Medio de vida, al fin y al cabo, el psicoanálisis (para los analistas) resultaba atravesado por las oleadas de la Historia, guerra mundial incluida. Sus secuelas tornaban dispares las prácticas en distintas ciudades: mientras en Berlín, hacia 1920, un analista trabajaba cuarenta y dos horas semanales en su consultorio y de Londres se emitían pedidos de auxilio porque los habilitados no daban abasto, en la mismísima Viena y en Budapest se pensaba seriamente en la emigración. Apenas un año después, crack de la Bolsa mediante, el psicoanalista inglés estuvo tres meses sin trabajar, en tanto Ferenczi continuaba con cinco pacientes en su consulta. Por lo bajo, el Comité Secreto distribuía con espíritu (internamente) equitativo las demandas de análisis provenientes del exterior, las donaciones y las tareas correspondientes a los negocios editoriales. Con su cetro, Freud señalaba, defenestraba y bendecía, marcando siempre el rumbo, pasara lo que pasase, melancólico: “a todos nosotros nos van mal las cosas, pero a nuestra Causa muy bien. Sucede realmente que nuestra Causa nos consume y que al mismo tiempo nos disolvemos en ella”.

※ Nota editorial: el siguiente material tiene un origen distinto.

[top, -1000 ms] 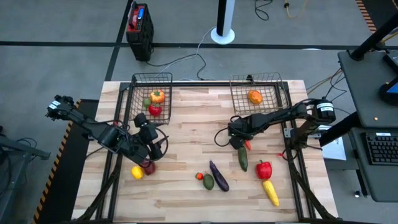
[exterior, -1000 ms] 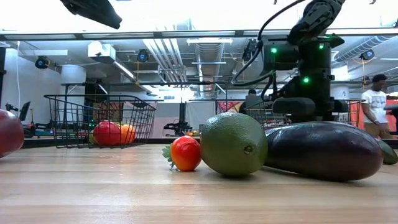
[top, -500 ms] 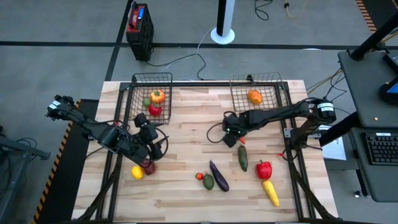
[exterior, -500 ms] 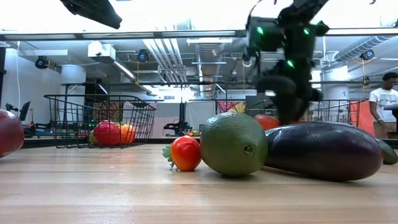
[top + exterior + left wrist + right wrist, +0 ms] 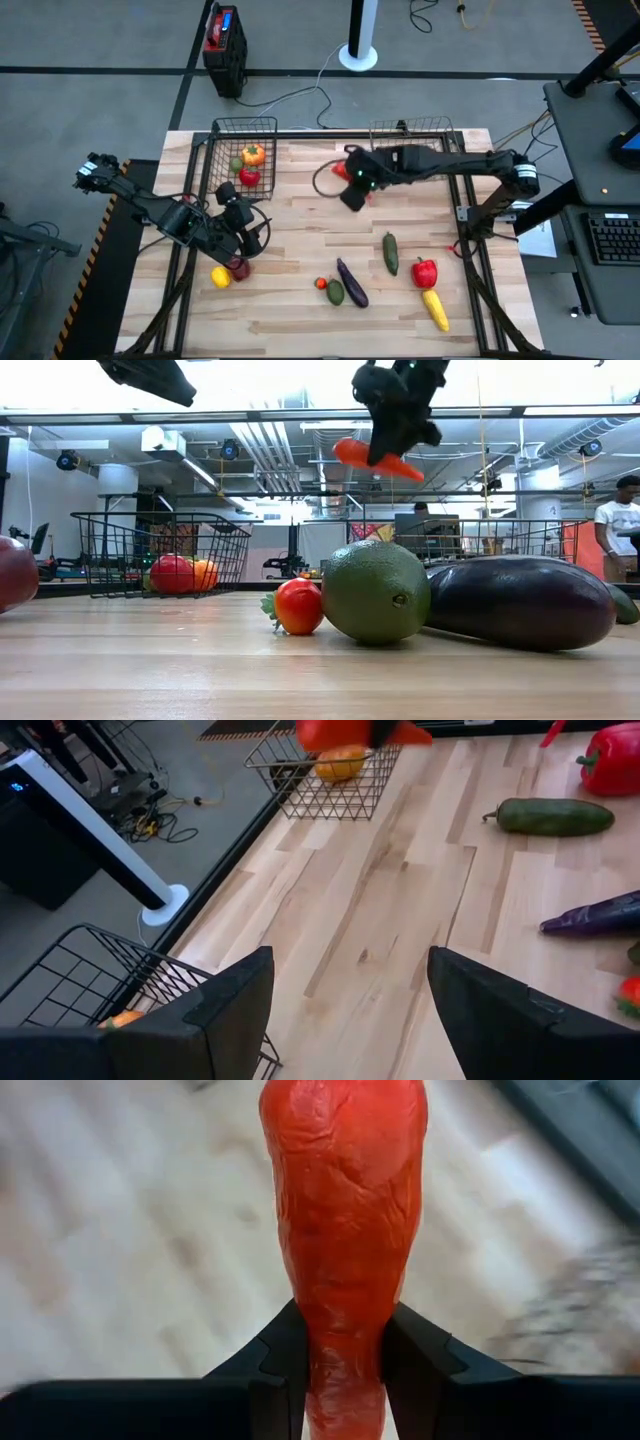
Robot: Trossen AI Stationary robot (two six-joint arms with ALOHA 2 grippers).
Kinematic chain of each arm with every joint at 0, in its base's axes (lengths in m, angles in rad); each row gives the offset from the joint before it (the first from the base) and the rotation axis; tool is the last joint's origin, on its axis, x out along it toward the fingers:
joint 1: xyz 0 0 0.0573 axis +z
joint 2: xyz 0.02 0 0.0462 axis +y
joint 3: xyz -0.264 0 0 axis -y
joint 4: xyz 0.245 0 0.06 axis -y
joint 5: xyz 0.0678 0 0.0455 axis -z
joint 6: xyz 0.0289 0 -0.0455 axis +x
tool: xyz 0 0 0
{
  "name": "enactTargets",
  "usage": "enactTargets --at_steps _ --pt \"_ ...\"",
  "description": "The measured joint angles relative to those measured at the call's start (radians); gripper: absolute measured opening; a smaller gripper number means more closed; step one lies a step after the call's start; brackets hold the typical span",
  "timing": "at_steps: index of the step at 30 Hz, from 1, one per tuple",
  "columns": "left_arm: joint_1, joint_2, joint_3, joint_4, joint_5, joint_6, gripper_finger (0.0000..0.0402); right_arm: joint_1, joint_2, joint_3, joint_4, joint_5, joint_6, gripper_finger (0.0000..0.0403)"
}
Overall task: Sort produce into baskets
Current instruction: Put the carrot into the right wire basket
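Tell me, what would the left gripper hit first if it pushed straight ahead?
Probably bare table: the open left gripper points at plain wood, short of the cucumber.

Mostly plastic produce on a wood table

Between the right gripper's [image 5: 340,1370] matt black plastic fingers, the carrot [image 5: 345,1210] looks wrinkly and a bit rough. The table [image 5: 300,190] is pale butcher-block wood, smooth with a low sheen. The eggplant [image 5: 520,600] is glossy, the lime-green fruit [image 5: 376,591] duller. Baskets [image 5: 160,550] are thin dark metal wire.
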Motion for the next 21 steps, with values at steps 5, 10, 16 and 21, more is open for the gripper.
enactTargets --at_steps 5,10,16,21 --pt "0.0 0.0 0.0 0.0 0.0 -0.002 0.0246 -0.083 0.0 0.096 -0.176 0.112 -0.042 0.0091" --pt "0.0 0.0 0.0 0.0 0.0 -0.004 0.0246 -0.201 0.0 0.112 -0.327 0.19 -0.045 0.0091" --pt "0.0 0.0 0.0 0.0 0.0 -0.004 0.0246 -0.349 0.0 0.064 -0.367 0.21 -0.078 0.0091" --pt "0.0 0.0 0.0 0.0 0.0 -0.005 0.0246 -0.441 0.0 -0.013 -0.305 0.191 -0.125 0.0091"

Invadidas, ayer como hoy, sus fronteras por charlatanes mesiánicos, místicos, apropiadores dogmáticos y fundamentalistas de toda laya, el psicoanálisis ostentaba en el Comité Secreto su trinchera defensiva de vanguardia. Contaba con la escritura (ese desplazamiento del “erotismo uretral”) al modo de armamento y los desafíos le disparaban renovadas posiciones. Sin ir más lejos, cuando una asociación regional consulta a la Internacional acerca de aceptar un analista homosexual entre los suyos, la polémica entre los miembros del Comité se torna virulenta, hasta que el propio Freud genera doctrina: “no queremos excluir por principio a este tipo de personas, ya que, por otra parte, tampoco aprobamos su persecución judicial. En nuestra opinión, la decisión en tales casos debería basarse en una valoración individual de las cualidades”. Así, el análisis lego de los médicos, los chismes tapialeros del enemigo junguiano, los mercachifles que ofertan psicoterapia por correspondencia, el médico que se hace pasar por analista para tener sexo con sus pacientes, resultan apenas un puñado de las montañas de avatares que esa horda fraterna de pioneros principistas se veía en la obligación de resolver con el lejano propósito de conquistar la más pagana de las eternidades.